Hatta adalah seorang pembelajar sejati. Ia juga membekali dirinya sendiri dengan ilmu-ilmu lain, disamping ilmu ekonomi tadi. Seperti ilmu hukum (semasa di Belanda, Hatta membaca secara sistematis buku-buku bertemakan hukum, termasuk buku tulisan Prof Kranenberg tentang Tata Negara. Hatta juga memanfaatkan waktu luangnya untuk menghadiri kuliah-kuliah singkat tentang hukum di universitasnya). Kemudian ilmu politik (bidang ini Hatta geluti bukan saja melalui perjalanan intelektual lewat buku-buku, namun juga melalui terjun langsungnya Hatta kedalam aktifitas politik praktis semasa di Belanda). Dan juga filsafat (dibuktikan dengan terbitnya sebuah buku karangan Hatta sendiri yang berjudul “Alam Pikiran Yunani”, buku ini menjadi best seller di masanya).

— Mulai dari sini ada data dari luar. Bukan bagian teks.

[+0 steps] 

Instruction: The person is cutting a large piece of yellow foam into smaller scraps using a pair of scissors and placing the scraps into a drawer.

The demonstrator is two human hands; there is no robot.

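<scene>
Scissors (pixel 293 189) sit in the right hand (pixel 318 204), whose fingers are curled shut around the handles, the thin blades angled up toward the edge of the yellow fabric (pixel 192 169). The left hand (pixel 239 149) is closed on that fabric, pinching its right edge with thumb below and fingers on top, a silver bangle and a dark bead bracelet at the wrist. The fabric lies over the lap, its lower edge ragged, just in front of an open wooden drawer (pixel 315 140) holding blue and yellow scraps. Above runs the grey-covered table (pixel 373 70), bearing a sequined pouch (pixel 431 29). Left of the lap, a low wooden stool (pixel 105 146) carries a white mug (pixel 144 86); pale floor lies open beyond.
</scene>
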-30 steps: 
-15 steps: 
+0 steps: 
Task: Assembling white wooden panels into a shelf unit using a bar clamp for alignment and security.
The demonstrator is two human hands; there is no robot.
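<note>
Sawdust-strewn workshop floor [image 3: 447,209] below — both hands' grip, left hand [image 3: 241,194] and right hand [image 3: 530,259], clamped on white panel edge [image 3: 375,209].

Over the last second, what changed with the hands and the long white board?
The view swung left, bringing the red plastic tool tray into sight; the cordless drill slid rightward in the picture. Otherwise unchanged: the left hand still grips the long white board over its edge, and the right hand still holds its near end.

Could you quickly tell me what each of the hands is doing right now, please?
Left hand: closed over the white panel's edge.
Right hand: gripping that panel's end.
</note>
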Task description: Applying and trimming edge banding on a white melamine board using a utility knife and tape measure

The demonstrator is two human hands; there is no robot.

Aktifitasnya di bidang tulis-menulis juga dapat dihitung sebagai aktifitas intelektual lainnya. Begitu banyak karangan-karangan Hatta yang terserak diberbagai macam media cetak nasional, baik sebelum kemerdekaan, maupun setelah merdeka. Cirikhas tulisannya yakni, selalu memiliki landasan keilmiahan yang baik. Berbeda sekali dengan karakter tulisan Soekarno yang sangat agitatif dan terkesan pop, tulisan Hatta begitu akademik. Membacanya membutuhkan kesabaran dan pencernaan yang baik. Bobot tulisannya sangat berat, dan sistematis. Cirikhas ini semakin tajam, ketika Hatta menanggalkan jabatannya sebagai Wakil Presiden Indonesia. Beberapa judul tulisannya yang lahir setelah masa itu, seperti “Mendayung di antara Dua Pulau”, atau “Demokrasi Kita”, adalah bukti bahwa Hatta memiliki nalar akademik yang baik, meskipun, dia tidaklah bisa dikategorikan sebagai seorang akademisi dalam pakem terminology umumnya.